Oh. Right. That was a thing I could ask for.

“Let my friends go,” I told Gary.

“You already asked that.”

“No,” I said. “I mean let them go from whatever you’re doing to them right now.” I gestured at Annabeth, who was still frozen at the chess game.

“I just slowed them down,” said Gary. “Old Age does that to everyone.”

“I want them here,” I said. “To say good-bye, if nothing else. Whatever happens to me, I want them to see it.”

“This is not a spectator sport,” he grumbled, which was the first time anyone had ever said that about wrestling.

“Do you want to fight me or not?” I asked.

I felt like I could risk saying that, because the gleam in Gary’s eyes told me he was eager to push my face into the pavement. He wasn’t the first person who’d ever felt that way.

“Fine,” he grunted.

He snapped his bony fingers. Annabeth and Grover both unfroze. They turned in my direction, removed their super-attractive menthol Kleenex tusks, and ran toward the playground.

By the time Annabeth reached us, she had drawn her knife. Grover was wielding a black-sesame mochi donut like a shuriken.

“What’s going on?” Grover demanded, hefting his pastry like he was ready to go full donut assassin.

Annabeth sized up Gary, then cursed under her breath. “Geras, I presume? I should have known we were fighting Old Age.”

Gary chuckled. “And I should have spoken to you first, young lady. You’re clearly the brains of this operation.”

“It’s cool,” I told my friends. “We’ve come to an agreement.”

Annabeth scowled at the god. “Let me guess. A wrestling match? Excuse me. I need a word with my client.”
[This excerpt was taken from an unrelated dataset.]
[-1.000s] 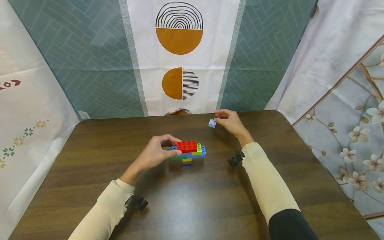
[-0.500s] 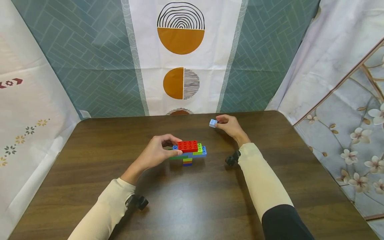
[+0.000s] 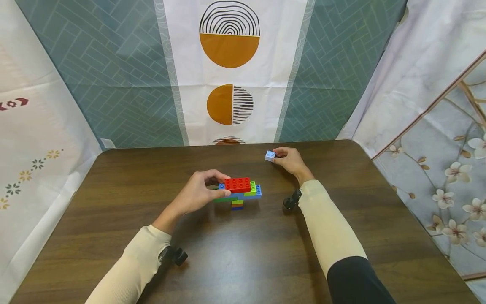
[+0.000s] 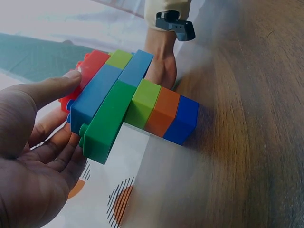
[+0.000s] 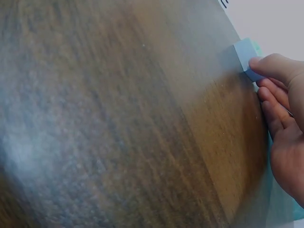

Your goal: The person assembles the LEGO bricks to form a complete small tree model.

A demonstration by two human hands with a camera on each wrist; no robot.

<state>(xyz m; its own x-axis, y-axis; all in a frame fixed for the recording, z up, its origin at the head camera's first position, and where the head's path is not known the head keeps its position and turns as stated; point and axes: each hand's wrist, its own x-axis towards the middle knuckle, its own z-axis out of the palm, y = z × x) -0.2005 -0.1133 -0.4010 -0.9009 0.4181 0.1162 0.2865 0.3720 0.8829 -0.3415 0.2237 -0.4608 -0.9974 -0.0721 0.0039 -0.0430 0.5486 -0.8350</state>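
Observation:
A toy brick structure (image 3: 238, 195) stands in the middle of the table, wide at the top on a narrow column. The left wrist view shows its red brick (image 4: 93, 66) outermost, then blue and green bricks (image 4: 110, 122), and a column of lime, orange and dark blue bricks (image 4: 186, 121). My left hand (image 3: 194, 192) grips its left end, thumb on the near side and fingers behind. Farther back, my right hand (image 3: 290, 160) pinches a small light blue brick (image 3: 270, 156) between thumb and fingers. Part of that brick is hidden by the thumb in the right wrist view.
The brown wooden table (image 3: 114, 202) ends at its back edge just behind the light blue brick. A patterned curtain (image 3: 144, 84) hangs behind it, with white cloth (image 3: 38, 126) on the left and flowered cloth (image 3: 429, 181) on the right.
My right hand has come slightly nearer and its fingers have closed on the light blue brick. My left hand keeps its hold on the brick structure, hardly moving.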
She grabbed my arm and dragged me to the other end of the playground. Behind us, I heard Gary ask Grover, “You going to eat that?”

Annabeth gripped my shoulders. “Percy, you can’t do this.”

“Hey, it isn’t something I want to do.”

“You can’t beat him.”

I wanted to argue that this was our best shot. It was a lot better than all three of us getting turned into grave dust. But I could tell from Annabeth’s expression that she had already run the angles. She was way ahead, as usual.

“Hercules wrestled Old Age to a standstill,” she continued. “That’s the only time Geras has been forced to call a draw. Beating him is impossible.”

“What was Hercules’s secret?”

“No secret. Just brute force.”

I rubbed my biceps and tried not to feel offended. I wasn’t weak, exactly, but superstrength wasn’t on my list of powers. I got breathe underwater and talk to horses instead, which weren’t so useful in a Greenwich Village playground smackdown.

“There has to be another way,” I said. “Your mom told me one time at the Hoover Dam, there’s always a way out—”

“For those clever enough to find it,” she said. “Yeah, I know. But this . . . Geras is a force of nature. He’s inevitable. You can’t fight Old Age.”

Unless you’re immortal,I thought.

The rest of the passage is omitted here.